• _THE TASK_
The data should be printed in full, character for character.

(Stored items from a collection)
*** Block opens ***

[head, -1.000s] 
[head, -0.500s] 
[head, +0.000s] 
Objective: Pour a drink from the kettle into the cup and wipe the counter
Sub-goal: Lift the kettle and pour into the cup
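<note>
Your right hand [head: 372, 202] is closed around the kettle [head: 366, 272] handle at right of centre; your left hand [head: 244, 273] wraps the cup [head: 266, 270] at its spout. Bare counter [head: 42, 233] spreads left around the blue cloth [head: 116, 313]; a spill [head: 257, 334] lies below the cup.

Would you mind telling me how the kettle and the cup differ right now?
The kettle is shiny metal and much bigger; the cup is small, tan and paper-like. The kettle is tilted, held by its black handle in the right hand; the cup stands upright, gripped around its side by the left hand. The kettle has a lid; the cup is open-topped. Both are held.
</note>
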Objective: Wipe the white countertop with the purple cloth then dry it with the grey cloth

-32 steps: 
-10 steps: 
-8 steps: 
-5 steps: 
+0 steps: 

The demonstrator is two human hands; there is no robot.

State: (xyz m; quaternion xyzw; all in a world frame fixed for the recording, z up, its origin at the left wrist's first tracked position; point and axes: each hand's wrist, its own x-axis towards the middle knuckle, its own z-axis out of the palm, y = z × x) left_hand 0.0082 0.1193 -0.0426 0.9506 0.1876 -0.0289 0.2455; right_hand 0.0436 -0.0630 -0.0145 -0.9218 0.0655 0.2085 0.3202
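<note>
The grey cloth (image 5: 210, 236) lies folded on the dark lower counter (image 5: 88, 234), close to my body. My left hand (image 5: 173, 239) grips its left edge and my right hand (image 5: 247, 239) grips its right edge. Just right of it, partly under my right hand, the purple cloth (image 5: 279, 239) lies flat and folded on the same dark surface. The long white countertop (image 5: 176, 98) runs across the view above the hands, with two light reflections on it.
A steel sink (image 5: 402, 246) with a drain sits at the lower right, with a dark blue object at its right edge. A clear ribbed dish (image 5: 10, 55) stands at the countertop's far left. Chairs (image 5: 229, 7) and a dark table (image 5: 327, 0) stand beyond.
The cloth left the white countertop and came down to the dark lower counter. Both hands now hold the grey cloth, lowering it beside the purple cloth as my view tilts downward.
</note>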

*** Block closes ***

• _REPLY_
[head, -1.000s] 
[head, -0.500s] 
[head, +0.000s] 
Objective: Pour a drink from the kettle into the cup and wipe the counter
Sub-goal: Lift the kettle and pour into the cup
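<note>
Your right hand [head: 372, 202] is closed around the kettle [head: 366, 272] handle at right of centre; your left hand [head: 244, 273] wraps the cup [head: 266, 270] at its spout. Bare counter [head: 42, 233] spreads left around the blue cloth [head: 116, 313]; a spill [head: 257, 334] lies below the cup.

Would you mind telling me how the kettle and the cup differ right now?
The kettle is shiny metal and much bigger; the cup is small, tan and paper-like. The kettle is tilted, held by its black handle in the right hand; the cup stands upright, gripped around its side by the left hand. The kettle has a lid; the cup is open-topped. Both are held.
</note>
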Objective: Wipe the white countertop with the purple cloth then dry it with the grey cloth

-32 steps: 
-10 steps: 
-8 steps: 
-5 steps: 
+0 steps: 

The demonstrator is two human hands; there is no robot.

State: (xyz m; quaternion xyzw; all in a world frame fixed for the recording, z up, its origin at the left wrist's first tracked position; point and axes: each hand's wrist, its own x-axis towards the middle knuckle, its own z-axis out of the palm, y = z × x) left_hand 0.0082 0.1193 -0.0426 0.9506 0.1876 -0.0289 0.2455; right_hand 0.0436 -0.0630 -0.0145 -0.9218 0.0655 0.2085 0.3202
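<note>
The grey cloth (image 5: 210, 236) lies folded on the dark lower counter (image 5: 88, 234), close to my body. My left hand (image 5: 173, 239) grips its left edge and my right hand (image 5: 247, 239) grips its right edge. Just right of it, partly under my right hand, the purple cloth (image 5: 279, 239) lies flat and folded on the same dark surface. The long white countertop (image 5: 176, 98) runs across the view above the hands, with two light reflections on it.
A steel sink (image 5: 402, 246) with a drain sits at the lower right, with a dark blue object at its right edge. A clear ribbed dish (image 5: 10, 55) stands at the countertop's far left. Chairs (image 5: 229, 7) and a dark table (image 5: 327, 0) stand beyond.
The cloth left the white countertop and came down to the dark lower counter. Both hands now hold the grey cloth, lowering it beside the purple cloth as my view tilts downward.
</note>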

Nothing else remains to be done in this exercise.